= Work request =
Lines that contain "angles": how many are there in the listing below? Answer with a number and nothing more.

** Opening Data extract block **

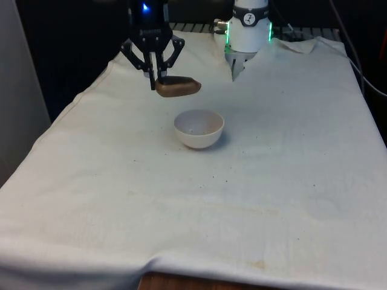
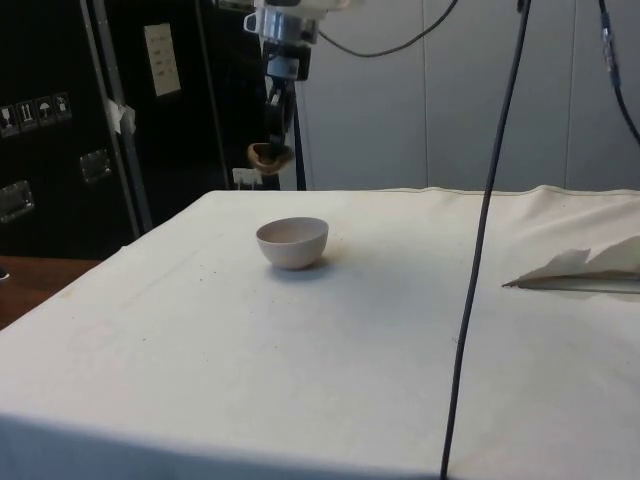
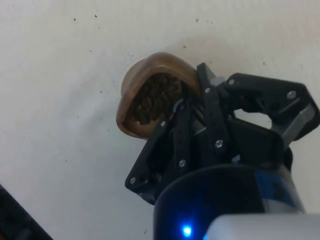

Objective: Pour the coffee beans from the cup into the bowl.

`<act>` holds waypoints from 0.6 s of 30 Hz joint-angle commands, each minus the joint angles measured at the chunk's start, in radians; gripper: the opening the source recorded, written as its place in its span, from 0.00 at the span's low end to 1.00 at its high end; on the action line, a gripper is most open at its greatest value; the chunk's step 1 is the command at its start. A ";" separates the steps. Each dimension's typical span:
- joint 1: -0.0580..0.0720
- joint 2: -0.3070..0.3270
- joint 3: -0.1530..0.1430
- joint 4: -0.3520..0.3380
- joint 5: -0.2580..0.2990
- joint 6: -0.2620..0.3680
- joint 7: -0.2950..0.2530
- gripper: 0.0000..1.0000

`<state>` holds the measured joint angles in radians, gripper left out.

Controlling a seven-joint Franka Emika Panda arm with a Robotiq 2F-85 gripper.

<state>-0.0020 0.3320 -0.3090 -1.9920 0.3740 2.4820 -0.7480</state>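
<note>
A brown cup (image 1: 178,86) hangs in the air, pinched at its rim by my black gripper (image 1: 158,77), which is shut on it. The cup (image 3: 150,95) holds dark coffee beans (image 3: 156,97) and is tilted. It hovers above the cloth, behind the bowl and slightly towards the front view's left of it. The white bowl (image 1: 199,128) stands upright on the white cloth near the table's middle, with a few dark specks inside. From the side, the cup (image 2: 270,154) is higher than the bowl (image 2: 292,242) and beyond it.
The white cloth (image 1: 242,193) covers the table and carries scattered dark specks around the bowl. The robot's base (image 1: 249,30) stands at the far end. A black cable (image 2: 485,240) hangs across the side view.
</note>
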 commanded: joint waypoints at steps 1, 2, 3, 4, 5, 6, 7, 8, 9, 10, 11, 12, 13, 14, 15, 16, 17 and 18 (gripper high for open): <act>0.011 -0.007 -0.008 -0.015 -0.020 0.024 0.014 0.00; 0.014 -0.013 -0.008 -0.027 -0.031 0.040 0.018 0.00; 0.016 -0.015 -0.008 -0.032 -0.036 0.047 0.019 0.00; 0.017 -0.018 -0.008 -0.037 -0.041 0.055 0.021 0.00; 0.019 -0.020 -0.008 -0.042 -0.046 0.061 0.023 0.00; 0.020 -0.022 -0.009 -0.047 -0.051 0.069 0.024 0.00; 0.022 -0.023 -0.010 -0.052 -0.056 0.078 0.025 0.00; 0.011 -0.018 0.001 -0.040 -0.033 0.056 0.009 0.00; 0.012 -0.020 0.001 -0.044 -0.038 0.063 0.009 0.00; 0.025 -0.027 -0.010 -0.061 -0.066 0.092 0.028 0.00; 0.027 -0.030 -0.010 -0.070 -0.079 0.107 0.032 0.00; 0.028 -0.032 -0.010 -0.074 -0.084 0.114 0.034 0.00; 0.029 -0.033 -0.011 -0.079 -0.090 0.121 0.037 0.00; 0.030 -0.035 -0.011 -0.083 -0.095 0.128 0.038 0.00; 0.031 -0.036 -0.011 -0.088 -0.100 0.136 0.039 0.00; 0.032 -0.038 -0.011 -0.092 -0.106 0.142 0.041 0.00; 0.034 -0.041 -0.012 -0.101 -0.118 0.157 0.045 0.00; 0.022 -0.037 0.001 -0.090 -0.094 0.138 0.026 0.00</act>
<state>0.0200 0.2950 -0.3080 -2.0820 0.2800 2.6200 -0.7220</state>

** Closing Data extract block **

= Output below =
2